- [Exercise data]

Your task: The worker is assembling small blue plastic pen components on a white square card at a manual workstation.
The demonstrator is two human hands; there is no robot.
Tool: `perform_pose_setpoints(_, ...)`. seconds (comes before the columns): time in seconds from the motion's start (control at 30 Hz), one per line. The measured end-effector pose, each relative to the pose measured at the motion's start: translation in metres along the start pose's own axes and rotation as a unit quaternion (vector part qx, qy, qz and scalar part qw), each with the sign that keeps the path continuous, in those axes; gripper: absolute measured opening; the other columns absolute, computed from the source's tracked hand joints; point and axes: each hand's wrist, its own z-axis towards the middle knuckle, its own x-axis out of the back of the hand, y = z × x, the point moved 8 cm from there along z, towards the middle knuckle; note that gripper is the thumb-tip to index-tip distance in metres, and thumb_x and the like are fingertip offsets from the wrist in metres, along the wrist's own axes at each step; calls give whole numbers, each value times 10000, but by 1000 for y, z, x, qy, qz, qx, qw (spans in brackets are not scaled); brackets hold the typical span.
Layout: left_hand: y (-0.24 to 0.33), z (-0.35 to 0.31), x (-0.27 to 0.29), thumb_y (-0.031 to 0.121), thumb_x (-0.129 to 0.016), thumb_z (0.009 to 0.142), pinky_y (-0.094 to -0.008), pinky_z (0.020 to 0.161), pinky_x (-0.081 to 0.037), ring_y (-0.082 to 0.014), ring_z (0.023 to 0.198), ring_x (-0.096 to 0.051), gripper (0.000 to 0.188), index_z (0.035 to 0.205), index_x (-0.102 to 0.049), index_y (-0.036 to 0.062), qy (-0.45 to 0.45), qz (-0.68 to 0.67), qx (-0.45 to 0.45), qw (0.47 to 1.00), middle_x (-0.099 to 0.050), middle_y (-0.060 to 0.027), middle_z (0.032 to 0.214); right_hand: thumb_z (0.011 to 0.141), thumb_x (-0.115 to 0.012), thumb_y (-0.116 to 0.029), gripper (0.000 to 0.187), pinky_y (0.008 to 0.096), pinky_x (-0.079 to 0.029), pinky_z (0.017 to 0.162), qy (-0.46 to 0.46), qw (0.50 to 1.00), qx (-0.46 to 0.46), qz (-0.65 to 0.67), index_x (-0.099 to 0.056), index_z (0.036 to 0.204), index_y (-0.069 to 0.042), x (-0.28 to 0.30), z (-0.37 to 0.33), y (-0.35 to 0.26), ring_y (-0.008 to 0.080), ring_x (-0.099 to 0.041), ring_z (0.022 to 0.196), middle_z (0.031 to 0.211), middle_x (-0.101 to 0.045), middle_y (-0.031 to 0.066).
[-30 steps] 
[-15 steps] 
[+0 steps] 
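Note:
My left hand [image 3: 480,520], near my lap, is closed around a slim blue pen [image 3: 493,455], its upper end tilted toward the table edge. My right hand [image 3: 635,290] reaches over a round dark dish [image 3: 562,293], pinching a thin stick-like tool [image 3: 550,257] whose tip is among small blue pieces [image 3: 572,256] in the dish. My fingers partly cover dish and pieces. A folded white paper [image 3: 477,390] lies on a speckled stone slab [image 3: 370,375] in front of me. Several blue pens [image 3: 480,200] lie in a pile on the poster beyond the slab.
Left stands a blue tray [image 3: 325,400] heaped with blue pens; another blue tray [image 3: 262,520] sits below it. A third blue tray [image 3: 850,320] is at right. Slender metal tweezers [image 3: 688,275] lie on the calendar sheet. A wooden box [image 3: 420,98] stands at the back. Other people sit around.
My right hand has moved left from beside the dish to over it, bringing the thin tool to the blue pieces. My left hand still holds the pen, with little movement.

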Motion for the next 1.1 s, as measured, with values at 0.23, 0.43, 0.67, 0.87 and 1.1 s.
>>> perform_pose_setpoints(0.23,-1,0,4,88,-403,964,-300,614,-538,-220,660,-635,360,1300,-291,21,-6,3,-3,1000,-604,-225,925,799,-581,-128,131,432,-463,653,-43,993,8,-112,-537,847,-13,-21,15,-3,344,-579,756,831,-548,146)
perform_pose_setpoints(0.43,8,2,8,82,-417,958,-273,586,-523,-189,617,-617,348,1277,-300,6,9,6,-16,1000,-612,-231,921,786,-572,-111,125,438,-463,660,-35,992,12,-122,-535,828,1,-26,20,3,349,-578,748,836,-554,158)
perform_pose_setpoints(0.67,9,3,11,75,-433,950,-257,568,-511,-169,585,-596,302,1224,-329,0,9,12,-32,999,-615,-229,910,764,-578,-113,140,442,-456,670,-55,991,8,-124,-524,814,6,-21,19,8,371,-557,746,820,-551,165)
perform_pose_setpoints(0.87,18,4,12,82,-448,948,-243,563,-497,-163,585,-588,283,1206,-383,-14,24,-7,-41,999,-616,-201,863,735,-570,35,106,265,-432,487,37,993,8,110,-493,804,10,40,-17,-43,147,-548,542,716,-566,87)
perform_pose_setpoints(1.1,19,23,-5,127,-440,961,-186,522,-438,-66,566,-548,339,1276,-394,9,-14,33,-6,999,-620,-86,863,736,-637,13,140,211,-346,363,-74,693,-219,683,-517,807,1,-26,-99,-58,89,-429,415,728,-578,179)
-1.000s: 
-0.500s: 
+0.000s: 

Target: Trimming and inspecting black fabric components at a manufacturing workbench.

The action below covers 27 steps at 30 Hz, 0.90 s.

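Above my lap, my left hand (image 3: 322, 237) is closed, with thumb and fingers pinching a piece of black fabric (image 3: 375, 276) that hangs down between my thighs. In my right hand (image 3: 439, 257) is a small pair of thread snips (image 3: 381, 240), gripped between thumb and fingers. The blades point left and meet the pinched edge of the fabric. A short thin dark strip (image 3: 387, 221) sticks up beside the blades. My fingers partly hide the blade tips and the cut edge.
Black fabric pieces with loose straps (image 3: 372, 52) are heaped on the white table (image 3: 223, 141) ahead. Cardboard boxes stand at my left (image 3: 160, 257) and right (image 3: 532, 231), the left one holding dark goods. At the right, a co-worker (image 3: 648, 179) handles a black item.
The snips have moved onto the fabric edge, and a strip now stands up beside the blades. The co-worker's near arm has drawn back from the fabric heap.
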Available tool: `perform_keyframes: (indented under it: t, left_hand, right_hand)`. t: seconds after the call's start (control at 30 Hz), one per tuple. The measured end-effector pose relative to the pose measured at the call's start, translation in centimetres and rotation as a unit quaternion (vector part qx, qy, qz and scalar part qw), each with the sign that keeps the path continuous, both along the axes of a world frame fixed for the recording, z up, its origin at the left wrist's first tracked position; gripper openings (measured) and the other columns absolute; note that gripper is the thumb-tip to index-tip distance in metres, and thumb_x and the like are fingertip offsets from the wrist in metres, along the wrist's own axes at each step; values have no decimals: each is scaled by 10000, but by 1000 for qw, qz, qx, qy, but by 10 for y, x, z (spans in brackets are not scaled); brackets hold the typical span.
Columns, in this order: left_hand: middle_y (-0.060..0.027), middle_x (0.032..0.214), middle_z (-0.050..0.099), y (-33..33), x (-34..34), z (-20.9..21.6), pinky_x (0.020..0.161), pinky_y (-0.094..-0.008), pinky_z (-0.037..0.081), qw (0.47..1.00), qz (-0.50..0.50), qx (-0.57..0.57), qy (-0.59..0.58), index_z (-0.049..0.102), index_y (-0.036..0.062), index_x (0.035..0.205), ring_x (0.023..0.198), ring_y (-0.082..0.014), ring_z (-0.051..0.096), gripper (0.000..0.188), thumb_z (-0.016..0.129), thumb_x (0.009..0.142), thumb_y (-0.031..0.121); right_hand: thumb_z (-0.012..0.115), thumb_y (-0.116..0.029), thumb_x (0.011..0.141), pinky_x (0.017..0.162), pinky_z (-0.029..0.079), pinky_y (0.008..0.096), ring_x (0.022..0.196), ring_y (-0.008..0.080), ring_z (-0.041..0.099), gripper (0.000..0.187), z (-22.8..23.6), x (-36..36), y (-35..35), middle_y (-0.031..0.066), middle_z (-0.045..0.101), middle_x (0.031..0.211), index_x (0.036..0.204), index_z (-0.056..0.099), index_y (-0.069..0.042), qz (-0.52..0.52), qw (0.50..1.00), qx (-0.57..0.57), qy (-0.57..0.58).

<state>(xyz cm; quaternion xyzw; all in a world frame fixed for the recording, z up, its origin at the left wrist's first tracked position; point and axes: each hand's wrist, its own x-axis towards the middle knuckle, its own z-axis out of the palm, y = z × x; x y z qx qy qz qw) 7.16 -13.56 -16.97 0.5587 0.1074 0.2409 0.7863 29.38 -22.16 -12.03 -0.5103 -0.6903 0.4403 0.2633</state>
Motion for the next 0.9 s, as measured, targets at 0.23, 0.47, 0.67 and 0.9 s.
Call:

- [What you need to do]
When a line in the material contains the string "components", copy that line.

- [Reply]
Your task: The worker is assembling small blue plastic pen components on a white square card at a manual workstation.
Target: Trimming and inspecting black fabric components at a manufacturing workbench.

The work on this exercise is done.